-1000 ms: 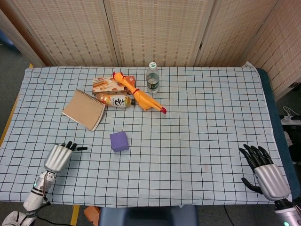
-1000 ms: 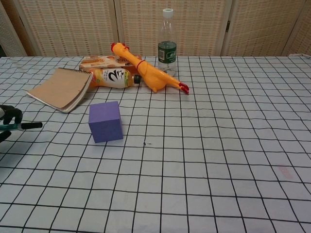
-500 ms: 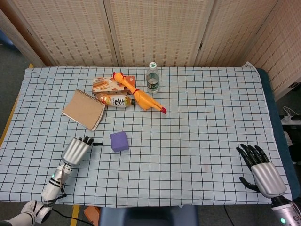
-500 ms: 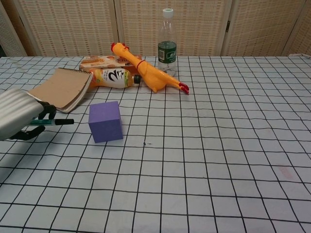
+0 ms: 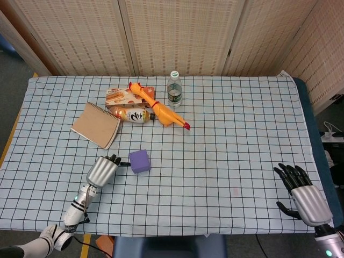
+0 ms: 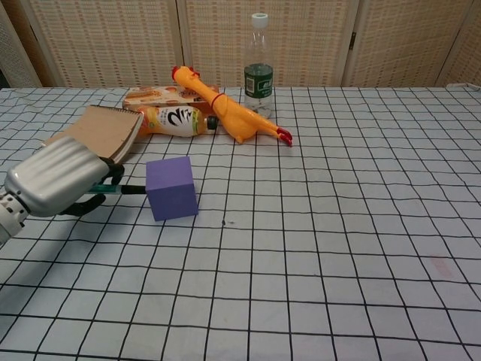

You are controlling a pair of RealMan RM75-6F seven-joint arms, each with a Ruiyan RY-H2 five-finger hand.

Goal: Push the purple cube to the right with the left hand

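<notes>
Against the purple cube's left face (touching) press left-hand fingers

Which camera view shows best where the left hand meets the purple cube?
The chest view: one extended finger of the left hand reaches the purple cube on its left face. The head view shows both smaller from above, so the contact is harder to judge.

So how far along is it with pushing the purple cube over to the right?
Done: the left hand has reached the purple cube, one outstretched finger touching its left face. In hand: the push has just started, and the cube sits slightly further right than a second ago. Left: most of the travel across the checked cloth. The right hand rests idle.
</notes>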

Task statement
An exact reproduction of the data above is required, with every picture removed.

Response
-1000 ms: 
-1000 ms: 
-500 ms: 
-500 ms: 
+0 ms: 
+0 ms: 

You are controlling a pair of RealMan RM75-6F seven-joint arms, each with a Ruiyan RY-H2 five-finger hand.

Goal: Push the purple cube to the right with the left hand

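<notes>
Against the purple cube's left face (touching) press left-hand fingers

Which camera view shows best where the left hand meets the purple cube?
The chest view: one extended finger of the left hand reaches the purple cube on its left face. The head view shows both smaller from above, so the contact is harder to judge.

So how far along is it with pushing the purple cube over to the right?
Done: the left hand has reached the purple cube, one outstretched finger touching its left face. In hand: the push has just started, and the cube sits slightly further right than a second ago. Left: most of the travel across the checked cloth. The right hand rests idle.
</notes>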

This exercise requires nothing more.